# [What you need to do]
Show every line from the entries that follow which holds the word "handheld".

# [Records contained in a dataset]
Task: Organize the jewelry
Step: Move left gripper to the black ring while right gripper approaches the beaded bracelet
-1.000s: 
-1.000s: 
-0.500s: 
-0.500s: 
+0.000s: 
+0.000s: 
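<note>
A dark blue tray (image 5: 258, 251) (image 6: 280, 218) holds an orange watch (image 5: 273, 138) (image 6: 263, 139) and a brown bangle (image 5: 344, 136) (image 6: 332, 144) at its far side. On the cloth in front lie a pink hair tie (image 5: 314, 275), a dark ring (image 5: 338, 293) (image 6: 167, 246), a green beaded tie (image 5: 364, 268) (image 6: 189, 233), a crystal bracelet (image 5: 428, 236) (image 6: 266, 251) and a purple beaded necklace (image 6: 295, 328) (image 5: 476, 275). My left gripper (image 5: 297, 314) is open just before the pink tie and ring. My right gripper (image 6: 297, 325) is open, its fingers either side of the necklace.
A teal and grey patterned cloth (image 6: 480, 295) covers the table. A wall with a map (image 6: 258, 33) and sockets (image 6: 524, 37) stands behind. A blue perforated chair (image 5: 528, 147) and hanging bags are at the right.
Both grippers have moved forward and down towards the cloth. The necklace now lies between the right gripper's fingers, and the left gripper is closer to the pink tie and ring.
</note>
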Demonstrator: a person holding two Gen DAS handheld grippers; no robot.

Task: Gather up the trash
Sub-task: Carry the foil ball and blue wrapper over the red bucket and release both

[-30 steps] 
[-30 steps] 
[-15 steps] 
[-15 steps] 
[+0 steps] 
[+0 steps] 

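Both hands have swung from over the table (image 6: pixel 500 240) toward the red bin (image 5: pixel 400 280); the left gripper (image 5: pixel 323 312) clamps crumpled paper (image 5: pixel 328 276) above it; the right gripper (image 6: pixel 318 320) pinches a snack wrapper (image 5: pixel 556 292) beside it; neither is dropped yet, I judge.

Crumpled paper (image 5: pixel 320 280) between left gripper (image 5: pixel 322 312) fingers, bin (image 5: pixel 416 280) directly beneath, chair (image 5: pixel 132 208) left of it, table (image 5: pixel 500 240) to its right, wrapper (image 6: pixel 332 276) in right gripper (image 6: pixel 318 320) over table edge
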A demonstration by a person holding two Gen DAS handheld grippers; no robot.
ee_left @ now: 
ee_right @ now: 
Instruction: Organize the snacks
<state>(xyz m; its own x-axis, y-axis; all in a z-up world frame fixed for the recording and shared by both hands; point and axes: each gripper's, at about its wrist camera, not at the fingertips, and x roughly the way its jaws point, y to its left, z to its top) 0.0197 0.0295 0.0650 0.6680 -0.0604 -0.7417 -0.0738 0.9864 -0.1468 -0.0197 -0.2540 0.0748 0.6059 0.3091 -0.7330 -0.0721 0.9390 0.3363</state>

# [Result for this exercise]
Demonstrator: a person holding two Gen DAS handheld grippers; no robot.
A demonstration by a person holding two Gen DAS handheld grippers; no robot.

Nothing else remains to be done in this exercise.